Copy the data below verbatim, leaving no line out.

[Start of Attachment]

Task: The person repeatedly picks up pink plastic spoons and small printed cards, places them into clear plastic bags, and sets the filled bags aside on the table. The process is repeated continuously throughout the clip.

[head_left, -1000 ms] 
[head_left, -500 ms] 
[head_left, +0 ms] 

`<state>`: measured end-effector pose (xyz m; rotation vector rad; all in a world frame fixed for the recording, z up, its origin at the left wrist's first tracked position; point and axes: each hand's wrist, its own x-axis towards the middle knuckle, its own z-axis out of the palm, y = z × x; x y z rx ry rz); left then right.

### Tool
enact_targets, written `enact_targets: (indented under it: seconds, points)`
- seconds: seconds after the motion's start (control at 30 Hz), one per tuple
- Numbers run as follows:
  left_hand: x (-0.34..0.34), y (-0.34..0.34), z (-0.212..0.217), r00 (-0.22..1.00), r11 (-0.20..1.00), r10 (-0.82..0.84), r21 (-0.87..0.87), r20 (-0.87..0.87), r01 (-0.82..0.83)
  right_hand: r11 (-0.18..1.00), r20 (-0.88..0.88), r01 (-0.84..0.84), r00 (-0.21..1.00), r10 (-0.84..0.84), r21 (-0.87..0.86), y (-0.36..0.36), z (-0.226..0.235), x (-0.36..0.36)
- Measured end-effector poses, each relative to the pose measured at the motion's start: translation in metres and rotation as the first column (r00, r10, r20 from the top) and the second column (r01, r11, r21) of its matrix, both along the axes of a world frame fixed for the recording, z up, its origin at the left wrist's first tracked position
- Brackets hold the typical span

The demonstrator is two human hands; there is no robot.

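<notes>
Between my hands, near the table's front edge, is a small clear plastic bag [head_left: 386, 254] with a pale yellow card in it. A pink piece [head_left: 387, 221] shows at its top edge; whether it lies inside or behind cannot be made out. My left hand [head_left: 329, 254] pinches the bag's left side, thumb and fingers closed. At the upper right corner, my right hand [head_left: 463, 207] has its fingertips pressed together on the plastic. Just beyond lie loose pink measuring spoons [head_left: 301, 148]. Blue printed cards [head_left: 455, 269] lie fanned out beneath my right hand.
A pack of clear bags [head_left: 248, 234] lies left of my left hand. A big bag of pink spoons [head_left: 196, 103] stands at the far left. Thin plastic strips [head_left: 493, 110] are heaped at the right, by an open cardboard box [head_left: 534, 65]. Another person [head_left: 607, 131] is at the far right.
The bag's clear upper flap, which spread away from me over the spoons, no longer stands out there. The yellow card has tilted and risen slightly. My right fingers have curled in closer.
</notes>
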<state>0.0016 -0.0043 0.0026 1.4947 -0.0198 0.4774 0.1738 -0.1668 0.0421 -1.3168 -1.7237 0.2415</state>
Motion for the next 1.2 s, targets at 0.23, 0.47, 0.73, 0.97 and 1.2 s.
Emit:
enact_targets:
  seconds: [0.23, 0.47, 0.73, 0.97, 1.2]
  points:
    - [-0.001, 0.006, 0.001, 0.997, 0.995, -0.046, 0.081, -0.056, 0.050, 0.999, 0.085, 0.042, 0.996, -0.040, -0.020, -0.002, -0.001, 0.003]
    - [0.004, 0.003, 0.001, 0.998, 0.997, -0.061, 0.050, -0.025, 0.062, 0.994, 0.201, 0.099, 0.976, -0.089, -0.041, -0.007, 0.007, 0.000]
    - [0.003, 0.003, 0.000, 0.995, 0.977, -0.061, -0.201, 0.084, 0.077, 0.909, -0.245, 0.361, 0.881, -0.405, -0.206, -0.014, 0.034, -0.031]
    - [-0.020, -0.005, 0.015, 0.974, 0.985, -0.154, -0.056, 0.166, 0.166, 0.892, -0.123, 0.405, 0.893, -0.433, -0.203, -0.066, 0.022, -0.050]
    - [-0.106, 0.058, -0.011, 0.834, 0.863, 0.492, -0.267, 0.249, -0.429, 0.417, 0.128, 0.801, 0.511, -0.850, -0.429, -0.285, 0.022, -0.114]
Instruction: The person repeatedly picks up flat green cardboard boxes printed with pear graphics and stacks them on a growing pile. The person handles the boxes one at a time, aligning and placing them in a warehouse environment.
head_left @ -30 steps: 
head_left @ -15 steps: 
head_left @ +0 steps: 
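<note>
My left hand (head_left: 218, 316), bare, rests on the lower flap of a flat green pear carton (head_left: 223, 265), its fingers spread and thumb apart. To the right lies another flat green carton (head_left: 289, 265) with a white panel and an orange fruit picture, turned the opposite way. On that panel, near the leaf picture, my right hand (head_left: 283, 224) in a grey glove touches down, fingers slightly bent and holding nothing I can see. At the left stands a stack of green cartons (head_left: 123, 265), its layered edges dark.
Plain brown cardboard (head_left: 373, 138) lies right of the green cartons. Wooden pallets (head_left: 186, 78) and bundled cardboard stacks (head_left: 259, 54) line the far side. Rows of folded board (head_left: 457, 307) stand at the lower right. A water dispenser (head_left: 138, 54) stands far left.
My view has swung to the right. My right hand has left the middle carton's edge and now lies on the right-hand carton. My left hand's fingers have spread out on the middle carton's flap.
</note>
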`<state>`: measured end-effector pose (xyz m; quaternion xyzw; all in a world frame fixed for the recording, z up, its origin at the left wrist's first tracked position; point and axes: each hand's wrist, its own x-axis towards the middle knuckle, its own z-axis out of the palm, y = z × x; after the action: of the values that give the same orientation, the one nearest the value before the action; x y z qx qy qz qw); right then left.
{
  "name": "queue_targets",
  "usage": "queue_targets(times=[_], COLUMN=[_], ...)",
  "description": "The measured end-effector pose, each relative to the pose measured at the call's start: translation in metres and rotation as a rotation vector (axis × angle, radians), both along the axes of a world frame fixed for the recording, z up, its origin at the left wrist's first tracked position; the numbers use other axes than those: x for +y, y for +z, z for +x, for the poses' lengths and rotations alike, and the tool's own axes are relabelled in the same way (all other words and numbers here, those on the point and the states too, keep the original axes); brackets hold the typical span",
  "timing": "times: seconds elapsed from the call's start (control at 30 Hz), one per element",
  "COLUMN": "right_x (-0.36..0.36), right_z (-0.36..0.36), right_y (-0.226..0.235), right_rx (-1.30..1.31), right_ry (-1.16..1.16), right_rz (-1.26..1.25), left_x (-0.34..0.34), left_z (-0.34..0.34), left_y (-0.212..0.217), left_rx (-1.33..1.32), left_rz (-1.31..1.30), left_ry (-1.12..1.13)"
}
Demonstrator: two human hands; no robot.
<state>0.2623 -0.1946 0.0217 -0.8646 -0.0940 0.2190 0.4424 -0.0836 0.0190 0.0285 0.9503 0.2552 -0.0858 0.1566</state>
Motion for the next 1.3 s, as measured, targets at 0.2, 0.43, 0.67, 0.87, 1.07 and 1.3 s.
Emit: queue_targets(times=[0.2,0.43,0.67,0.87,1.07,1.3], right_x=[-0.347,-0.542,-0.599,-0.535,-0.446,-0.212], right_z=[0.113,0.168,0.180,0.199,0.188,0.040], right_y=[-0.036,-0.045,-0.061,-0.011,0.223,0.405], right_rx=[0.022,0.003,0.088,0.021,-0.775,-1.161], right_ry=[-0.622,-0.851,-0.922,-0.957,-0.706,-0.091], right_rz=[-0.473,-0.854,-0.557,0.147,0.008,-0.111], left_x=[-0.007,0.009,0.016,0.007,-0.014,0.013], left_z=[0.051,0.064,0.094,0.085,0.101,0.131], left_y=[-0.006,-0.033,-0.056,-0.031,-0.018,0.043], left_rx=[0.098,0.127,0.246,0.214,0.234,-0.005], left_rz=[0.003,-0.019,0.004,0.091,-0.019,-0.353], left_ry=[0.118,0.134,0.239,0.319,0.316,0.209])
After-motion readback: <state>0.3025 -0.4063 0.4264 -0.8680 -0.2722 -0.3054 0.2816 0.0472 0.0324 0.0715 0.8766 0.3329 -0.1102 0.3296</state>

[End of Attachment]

▶ RESULT OF THE TASK:
Task: The person repeatedly picks up pink plastic spoons and small printed cards, places them into clear plastic bags, and sets the filled bags aside on the table. The process is repeated continuously throughout the clip.

[head_left, -1000 ms] 
[head_left, -500 ms] 
[head_left, +0 ms] 

`<state>`: measured end-effector pose (xyz m; rotation vector rad; all in a world frame fixed for the recording, z up, its origin at the left wrist's first tracked position; point and axes: each hand's wrist, its own x-axis towards the middle knuckle, its own z-axis out of the palm, y = z × x; x y z rx ry rz); left then right.

### Tool
enact_targets, written `enact_targets: (indented under it: seconds, points)`
- seconds: seconds after the motion's start (control at 30 Hz), one per tuple
- Numbers run as follows:
  left_hand: x (-0.34..0.34), y (-0.34..0.34), z (-0.212..0.217), r00 (-0.22..1.00), r11 (-0.20..1.00), r10 (-0.82..0.84), r21 (-0.87..0.87), r20 (-0.87..0.87), r01 (-0.82..0.83)
  right_hand: r11 (-0.18..1.00), r20 (-0.88..0.88), r01 (-0.84..0.84), r00 (-0.21..1.00), r10 (-0.84..0.84), r21 (-0.87..0.86), y (-0.36..0.36), z (-0.226..0.235), x (-0.36..0.36)
- Measured end-effector poses, each relative to the pose measured at the motion's start: translation in metres and rotation as the first column (r00, r10, r20 from the top) and the second column (r01, r11, r21) of its matrix, both along the axes of a world frame fixed for the recording, z up, its origin at the left wrist's first tracked position
- Brackets hold the typical span

The demonstrator is two human hands; there is no robot.

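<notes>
Between my hands, near the table's front edge, is a small clear plastic bag [head_left: 386, 254] with a pale yellow card in it. A pink piece [head_left: 387, 221] shows at its top edge; whether it lies inside or behind cannot be made out. My left hand [head_left: 329, 254] pinches the bag's left side, thumb and fingers closed. At the upper right corner, my right hand [head_left: 463, 207] has its fingertips pressed together on the plastic. Just beyond lie loose pink measuring spoons [head_left: 301, 148]. Blue printed cards [head_left: 455, 269] lie fanned out beneath my right hand.
A pack of clear bags [head_left: 248, 234] lies left of my left hand. A big bag of pink spoons [head_left: 196, 103] stands at the far left. Thin plastic strips [head_left: 493, 110] are heaped at the right, by an open cardboard box [head_left: 534, 65]. Another person [head_left: 607, 131] is at the far right.
The bag's clear upper flap, which spread away from me over the spoons, no longer stands out there. The yellow card has tilted and risen slightly. My right fingers have curled in closer.
</notes>
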<state>0.0016 -0.0043 0.0026 1.4947 -0.0198 0.4774 0.1738 -0.1668 0.0421 -1.3168 -1.7237 0.2415</state>
Motion for the next 1.2 s, targets at 0.23, 0.47, 0.73, 0.97 and 1.2 s.
Emit:
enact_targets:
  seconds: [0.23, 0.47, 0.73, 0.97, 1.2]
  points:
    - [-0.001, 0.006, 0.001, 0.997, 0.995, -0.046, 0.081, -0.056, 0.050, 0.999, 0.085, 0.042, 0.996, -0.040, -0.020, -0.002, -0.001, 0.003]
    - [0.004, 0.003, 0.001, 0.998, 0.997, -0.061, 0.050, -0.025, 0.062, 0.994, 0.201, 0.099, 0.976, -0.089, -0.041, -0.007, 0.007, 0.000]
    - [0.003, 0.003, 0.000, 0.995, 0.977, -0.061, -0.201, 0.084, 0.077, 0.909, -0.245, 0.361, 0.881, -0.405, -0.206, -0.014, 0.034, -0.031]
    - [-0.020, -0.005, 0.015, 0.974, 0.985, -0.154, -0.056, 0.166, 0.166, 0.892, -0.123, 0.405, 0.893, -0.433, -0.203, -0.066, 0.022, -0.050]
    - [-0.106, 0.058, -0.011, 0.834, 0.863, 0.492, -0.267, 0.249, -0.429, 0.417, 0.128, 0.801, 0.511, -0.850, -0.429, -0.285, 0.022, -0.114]
Instruction: The person repeatedly picks up flat green cardboard boxes printed with pear graphics and stacks them on a growing pile. The person handles the boxes one at a time, aligning and placing them in a warehouse environment.
head_left @ -30 steps: 
head_left @ -15 steps: 
head_left @ +0 steps: 
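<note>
My left hand (head_left: 218, 316), bare, rests on the lower flap of a flat green pear carton (head_left: 223, 265), its fingers spread and thumb apart. To the right lies another flat green carton (head_left: 289, 265) with a white panel and an orange fruit picture, turned the opposite way. On that panel, near the leaf picture, my right hand (head_left: 283, 224) in a grey glove touches down, fingers slightly bent and holding nothing I can see. At the left stands a stack of green cartons (head_left: 123, 265), its layered edges dark.
Plain brown cardboard (head_left: 373, 138) lies right of the green cartons. Wooden pallets (head_left: 186, 78) and bundled cardboard stacks (head_left: 259, 54) line the far side. Rows of folded board (head_left: 457, 307) stand at the lower right. A water dispenser (head_left: 138, 54) stands far left.
My view has swung to the right. My right hand has left the middle carton's edge and now lies on the right-hand carton. My left hand's fingers have spread out on the middle carton's flap.
</note>
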`<state>`: measured end-effector pose (xyz m; quaternion xyzw; all in a world frame fixed for the recording, z up, its origin at the left wrist's first tracked position; point and axes: each hand's wrist, its own x-axis towards the middle knuckle, its own z-axis out of the palm, y = z × x; after the action: of the values that give the same orientation, the one nearest the value before the action; x y z qx qy qz qw); right then left.
{
  "name": "queue_targets",
  "usage": "queue_targets(times=[_], COLUMN=[_], ...)",
  "description": "The measured end-effector pose, each relative to the pose measured at the call's start: translation in metres and rotation as a rotation vector (axis × angle, radians), both along the axes of a world frame fixed for the recording, z up, its origin at the left wrist's first tracked position; the numbers use other axes than those: x for +y, y for +z, z for +x, for the poses' lengths and rotations alike, and the tool's own axes are relabelled in the same way (all other words and numbers here, those on the point and the states too, keep the original axes); brackets hold the typical span",
  "timing": "times: seconds elapsed from the call's start (control at 30 Hz), one per element",
  "COLUMN": "right_x (-0.36..0.36), right_z (-0.36..0.36), right_y (-0.226..0.235), right_rx (-1.30..1.31), right_ry (-1.16..1.16), right_rz (-1.26..1.25), left_x (-0.34..0.34), left_z (-0.34..0.34), left_y (-0.212..0.217), left_rx (-1.33..1.32), left_rz (-1.31..1.30), left_ry (-1.12..1.13)"
}
Demonstrator: two human hands; no robot.
<state>0.2623 -0.1946 0.0217 -0.8646 -0.0940 0.2190 0.4424 -0.0836 0.0190 0.0285 0.9503 0.2552 -0.0858 0.1566</state>
Motion for the next 1.3 s, as measured, targets at 0.2, 0.43, 0.67, 0.87, 1.07 and 1.3 s.
Emit: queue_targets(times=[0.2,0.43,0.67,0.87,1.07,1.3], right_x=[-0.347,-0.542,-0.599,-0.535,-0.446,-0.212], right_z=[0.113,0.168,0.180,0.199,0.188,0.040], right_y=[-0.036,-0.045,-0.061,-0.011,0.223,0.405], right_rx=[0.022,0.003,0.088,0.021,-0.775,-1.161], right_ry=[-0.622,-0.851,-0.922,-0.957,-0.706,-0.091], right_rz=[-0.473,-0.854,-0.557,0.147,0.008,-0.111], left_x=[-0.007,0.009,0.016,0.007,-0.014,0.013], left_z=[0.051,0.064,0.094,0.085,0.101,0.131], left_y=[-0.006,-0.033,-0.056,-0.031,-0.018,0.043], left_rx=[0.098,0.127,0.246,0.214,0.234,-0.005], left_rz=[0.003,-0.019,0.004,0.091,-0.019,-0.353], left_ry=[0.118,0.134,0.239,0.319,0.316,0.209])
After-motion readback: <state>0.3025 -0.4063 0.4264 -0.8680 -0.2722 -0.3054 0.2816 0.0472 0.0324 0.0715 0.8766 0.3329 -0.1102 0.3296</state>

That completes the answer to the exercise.